Computers and Unicode

There are three types of apostrophe character in Unicode:

  • ' ) Vertical typewriter apostrophe (Unicode name "apostrophe" or "apostrophe-quote"), Unicode and ASCII character 39, or hexadecimal U+0027.
  •  ) Punctuation apostrophe ("right single quotation mark" or "single comma quotation mark"), U+2019.
  • ʼ ) Letter apostrophe ("modifier letter apostrophe"), U+02BC.

In most cases, the preferred apostrophe character is the punctuation apostrophe (distinguished as typographic, or curly apostrophe). But historically, only the vertical typewriter apostrophe has been present on computer keyboards and in 7-bit ASCII character encoding. The typographic apostrophe is in different positions of the many 8-bit encodings, and entering it from a keyboard requires memorizing obscure combinations or escape sequences.

So in practice, the typewriter apostrophe is much more commonly used by writers and editors. For the same historic reasons, the typewriter apostrophe is a highly overloaded character position. In ASCII, it represents a right single quotation mark, left single quotation mark, apostrophe punctuation, vertical line, or prime (punctuation marks) or an apostrophe modifier or acute accent (modifier letters).

In some cases an apostrophe is not considered punctuation which separates letters, but as a letter in its own right; a letter apostrophe. Examples are in some national languages where the apostrophe is considered a letter (e.g, the Cyrillic Azerbaijani alphabet), or in some transliterations (e.g., transliterated Arabic glottal stop, hamza, or transliterated Cyrillic soft sign). As the letter apostrophe is seldom used in practice, the Unicode standard cautions that one should never assume text is coded thus.

The Nenets language has single and double letter apostrophes:

  • ( ˮ ) Double letter apostrophe (Unicode name "modifier letter double apostrophe"), U+02EE.

Entering apostrophes

During text entry, it is common for computer software to automatically convert to the appropriate apostrophe or quotation mark characters; the so-called "smart quotes" feature. Such conversion can be provided by word processing software as-you-type, or on web servers after submitting text in a form field, e.g., on weblogs or free encyclopedias. Many such software programs incorrectly enter an opening quotation mark for a leading apostrophe (e.g., in abbreviations of years: ’04 for 2004), or an apostrophe for a prime (e.g., latitude 49 53′ 08″).

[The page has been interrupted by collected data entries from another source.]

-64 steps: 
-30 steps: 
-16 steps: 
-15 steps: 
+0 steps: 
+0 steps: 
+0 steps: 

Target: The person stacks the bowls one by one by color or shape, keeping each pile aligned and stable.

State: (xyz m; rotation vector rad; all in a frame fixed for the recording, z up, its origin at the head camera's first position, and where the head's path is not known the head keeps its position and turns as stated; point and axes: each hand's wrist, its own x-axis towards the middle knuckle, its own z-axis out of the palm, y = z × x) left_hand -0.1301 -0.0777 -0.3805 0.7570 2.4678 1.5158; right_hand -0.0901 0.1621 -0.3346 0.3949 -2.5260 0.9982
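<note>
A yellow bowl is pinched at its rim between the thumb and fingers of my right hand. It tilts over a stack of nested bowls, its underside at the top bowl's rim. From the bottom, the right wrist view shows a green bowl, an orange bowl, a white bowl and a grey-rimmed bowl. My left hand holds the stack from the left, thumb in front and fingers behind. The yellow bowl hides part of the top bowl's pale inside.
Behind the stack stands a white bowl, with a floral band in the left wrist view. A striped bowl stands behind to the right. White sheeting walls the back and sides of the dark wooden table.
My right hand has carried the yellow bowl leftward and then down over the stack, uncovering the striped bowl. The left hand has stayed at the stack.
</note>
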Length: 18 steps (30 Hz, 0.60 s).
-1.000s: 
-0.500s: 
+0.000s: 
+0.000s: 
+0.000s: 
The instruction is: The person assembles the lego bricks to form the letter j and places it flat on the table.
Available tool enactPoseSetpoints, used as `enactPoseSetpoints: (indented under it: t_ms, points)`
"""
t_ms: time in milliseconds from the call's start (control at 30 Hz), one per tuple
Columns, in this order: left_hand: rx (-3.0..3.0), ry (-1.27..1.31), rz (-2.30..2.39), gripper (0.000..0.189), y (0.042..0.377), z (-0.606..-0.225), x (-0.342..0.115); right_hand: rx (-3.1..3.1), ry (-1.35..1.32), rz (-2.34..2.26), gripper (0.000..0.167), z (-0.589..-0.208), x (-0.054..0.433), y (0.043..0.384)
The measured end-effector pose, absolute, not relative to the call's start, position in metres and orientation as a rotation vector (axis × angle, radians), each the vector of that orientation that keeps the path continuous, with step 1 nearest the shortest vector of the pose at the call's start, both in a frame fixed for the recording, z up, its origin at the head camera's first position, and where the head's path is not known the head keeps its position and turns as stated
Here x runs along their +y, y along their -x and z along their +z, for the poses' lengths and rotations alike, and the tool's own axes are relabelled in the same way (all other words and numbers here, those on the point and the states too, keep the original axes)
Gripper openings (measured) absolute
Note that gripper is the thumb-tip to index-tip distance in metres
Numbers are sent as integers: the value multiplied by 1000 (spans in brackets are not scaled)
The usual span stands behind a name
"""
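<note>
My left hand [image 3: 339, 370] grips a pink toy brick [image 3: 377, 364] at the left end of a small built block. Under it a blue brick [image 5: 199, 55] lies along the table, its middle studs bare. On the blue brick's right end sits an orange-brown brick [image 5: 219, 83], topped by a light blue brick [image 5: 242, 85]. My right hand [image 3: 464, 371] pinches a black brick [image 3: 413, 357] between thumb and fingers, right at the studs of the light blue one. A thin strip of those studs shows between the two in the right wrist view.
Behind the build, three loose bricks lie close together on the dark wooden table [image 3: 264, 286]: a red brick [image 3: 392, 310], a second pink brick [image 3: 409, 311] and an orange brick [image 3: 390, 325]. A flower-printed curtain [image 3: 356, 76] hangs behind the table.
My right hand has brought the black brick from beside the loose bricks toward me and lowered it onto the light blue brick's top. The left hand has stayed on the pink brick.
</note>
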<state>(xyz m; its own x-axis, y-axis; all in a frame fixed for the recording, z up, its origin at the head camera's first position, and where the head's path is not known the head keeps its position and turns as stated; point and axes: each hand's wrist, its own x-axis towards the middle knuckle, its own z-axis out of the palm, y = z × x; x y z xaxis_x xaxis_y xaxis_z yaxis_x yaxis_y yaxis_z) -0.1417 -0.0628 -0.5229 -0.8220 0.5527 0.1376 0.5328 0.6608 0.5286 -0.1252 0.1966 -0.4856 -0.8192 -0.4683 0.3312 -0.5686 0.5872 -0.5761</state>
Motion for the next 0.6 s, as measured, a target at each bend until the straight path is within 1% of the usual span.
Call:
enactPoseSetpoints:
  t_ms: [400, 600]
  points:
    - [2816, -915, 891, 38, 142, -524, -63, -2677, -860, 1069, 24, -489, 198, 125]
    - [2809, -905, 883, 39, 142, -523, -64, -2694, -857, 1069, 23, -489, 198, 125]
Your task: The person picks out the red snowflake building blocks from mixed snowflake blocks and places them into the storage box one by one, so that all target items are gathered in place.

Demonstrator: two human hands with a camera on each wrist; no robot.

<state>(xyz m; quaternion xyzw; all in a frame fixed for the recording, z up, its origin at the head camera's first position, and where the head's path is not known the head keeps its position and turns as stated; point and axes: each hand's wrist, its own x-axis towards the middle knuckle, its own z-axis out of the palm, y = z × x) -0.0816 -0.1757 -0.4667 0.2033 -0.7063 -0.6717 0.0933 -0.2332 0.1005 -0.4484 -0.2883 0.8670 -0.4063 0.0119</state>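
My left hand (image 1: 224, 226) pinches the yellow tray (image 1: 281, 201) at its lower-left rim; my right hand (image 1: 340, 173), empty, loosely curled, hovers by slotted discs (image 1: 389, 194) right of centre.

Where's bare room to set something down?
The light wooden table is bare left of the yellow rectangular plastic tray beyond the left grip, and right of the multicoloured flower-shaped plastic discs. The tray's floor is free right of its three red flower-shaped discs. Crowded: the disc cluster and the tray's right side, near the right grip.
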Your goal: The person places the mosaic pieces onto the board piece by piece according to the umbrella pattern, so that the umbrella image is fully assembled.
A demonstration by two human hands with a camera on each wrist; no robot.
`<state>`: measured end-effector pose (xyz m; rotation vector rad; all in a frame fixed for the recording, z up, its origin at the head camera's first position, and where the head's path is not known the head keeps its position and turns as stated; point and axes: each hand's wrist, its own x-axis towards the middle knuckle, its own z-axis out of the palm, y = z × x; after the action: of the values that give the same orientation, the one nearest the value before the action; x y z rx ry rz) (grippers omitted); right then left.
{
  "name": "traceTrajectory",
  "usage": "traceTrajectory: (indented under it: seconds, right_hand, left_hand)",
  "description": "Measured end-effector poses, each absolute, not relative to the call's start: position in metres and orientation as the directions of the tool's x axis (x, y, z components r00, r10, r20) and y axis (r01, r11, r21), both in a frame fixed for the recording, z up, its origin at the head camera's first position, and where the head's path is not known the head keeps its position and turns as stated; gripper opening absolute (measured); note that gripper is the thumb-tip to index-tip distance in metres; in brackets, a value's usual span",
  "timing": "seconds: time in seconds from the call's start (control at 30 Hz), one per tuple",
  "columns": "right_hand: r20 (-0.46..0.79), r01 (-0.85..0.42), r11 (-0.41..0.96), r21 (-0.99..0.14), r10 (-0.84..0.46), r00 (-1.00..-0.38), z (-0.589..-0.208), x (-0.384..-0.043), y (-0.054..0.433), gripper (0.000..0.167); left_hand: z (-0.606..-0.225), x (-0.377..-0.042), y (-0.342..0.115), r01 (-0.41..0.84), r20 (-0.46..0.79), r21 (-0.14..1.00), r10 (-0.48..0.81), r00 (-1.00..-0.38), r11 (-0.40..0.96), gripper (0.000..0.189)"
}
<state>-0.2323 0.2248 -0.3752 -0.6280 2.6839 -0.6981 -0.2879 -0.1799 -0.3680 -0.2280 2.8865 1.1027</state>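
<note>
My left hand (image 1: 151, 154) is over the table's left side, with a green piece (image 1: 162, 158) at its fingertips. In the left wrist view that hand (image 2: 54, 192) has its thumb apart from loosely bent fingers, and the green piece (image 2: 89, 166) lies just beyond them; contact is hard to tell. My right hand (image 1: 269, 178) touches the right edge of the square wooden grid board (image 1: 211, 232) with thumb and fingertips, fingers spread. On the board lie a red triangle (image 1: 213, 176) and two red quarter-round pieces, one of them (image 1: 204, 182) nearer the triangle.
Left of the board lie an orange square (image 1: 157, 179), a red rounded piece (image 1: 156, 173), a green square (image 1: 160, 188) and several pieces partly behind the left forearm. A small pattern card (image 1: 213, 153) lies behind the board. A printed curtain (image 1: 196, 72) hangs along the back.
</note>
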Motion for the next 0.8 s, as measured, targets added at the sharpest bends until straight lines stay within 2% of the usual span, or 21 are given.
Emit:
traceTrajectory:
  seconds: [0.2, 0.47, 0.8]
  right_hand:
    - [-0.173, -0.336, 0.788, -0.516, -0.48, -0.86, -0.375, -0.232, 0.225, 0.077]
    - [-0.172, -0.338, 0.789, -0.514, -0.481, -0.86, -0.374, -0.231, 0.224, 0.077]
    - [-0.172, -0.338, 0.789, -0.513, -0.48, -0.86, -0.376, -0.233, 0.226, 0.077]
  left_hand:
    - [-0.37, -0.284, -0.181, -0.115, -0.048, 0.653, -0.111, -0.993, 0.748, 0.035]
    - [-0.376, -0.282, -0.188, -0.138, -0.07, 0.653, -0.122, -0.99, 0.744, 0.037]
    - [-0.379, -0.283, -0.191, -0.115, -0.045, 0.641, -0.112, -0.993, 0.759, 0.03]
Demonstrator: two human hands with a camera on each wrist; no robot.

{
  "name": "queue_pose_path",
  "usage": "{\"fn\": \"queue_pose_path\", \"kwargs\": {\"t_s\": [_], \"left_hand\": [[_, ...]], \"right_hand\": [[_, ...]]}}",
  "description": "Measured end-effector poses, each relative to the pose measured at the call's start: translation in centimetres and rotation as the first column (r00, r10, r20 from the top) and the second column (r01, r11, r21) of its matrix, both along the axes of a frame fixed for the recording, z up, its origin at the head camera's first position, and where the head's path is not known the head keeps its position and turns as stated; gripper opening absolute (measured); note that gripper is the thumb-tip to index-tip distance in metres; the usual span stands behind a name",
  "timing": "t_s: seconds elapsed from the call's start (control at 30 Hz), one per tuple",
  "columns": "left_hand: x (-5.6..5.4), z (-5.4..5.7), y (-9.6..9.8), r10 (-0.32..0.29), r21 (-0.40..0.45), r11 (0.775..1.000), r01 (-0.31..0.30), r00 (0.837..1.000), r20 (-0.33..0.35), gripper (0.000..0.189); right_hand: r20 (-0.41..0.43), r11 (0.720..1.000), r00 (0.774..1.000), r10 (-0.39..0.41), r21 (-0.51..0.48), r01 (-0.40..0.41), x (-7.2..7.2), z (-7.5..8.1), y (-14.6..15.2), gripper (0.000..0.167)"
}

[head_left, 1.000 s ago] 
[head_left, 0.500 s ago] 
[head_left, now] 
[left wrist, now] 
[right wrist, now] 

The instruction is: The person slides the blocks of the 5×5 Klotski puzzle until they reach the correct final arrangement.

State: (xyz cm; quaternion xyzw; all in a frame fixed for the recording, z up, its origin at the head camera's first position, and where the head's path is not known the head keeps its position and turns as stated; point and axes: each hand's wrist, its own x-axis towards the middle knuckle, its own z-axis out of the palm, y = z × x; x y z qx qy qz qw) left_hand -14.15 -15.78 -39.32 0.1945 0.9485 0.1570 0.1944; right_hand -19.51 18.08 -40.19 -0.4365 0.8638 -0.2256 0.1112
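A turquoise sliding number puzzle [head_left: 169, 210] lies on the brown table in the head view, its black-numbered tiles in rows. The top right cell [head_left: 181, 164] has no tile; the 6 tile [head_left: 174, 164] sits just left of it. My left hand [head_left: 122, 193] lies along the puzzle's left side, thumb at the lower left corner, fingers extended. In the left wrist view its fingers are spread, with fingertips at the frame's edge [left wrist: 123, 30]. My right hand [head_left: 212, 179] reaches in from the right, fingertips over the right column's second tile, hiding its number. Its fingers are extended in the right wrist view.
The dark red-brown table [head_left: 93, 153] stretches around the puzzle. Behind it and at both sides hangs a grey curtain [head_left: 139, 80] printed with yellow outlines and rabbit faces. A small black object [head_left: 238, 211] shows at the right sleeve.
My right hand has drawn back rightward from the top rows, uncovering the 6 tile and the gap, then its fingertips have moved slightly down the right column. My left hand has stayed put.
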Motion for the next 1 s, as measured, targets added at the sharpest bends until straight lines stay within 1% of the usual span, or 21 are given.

A useful quick solution to get such cases right in Microsoft Word is to type two apostrophes, and then simply delete the first.

On Microsoft Windows, Unicode special characters can be entered explicitly by holding the ALT key and typing the four-digit decimal code position of the character. An apostrophe is entered by holding alt while typing 8217. (Typing a three-digit code will enter a character value in the current code page, which may not correspond to its Unicode value.)

On the Apple Macintosh, special characters are typed while holding down the option key, or option and shift keys together. In Macintosh English-language keyboard layouts, an apostrophe is typed with the shortcut option-shift-]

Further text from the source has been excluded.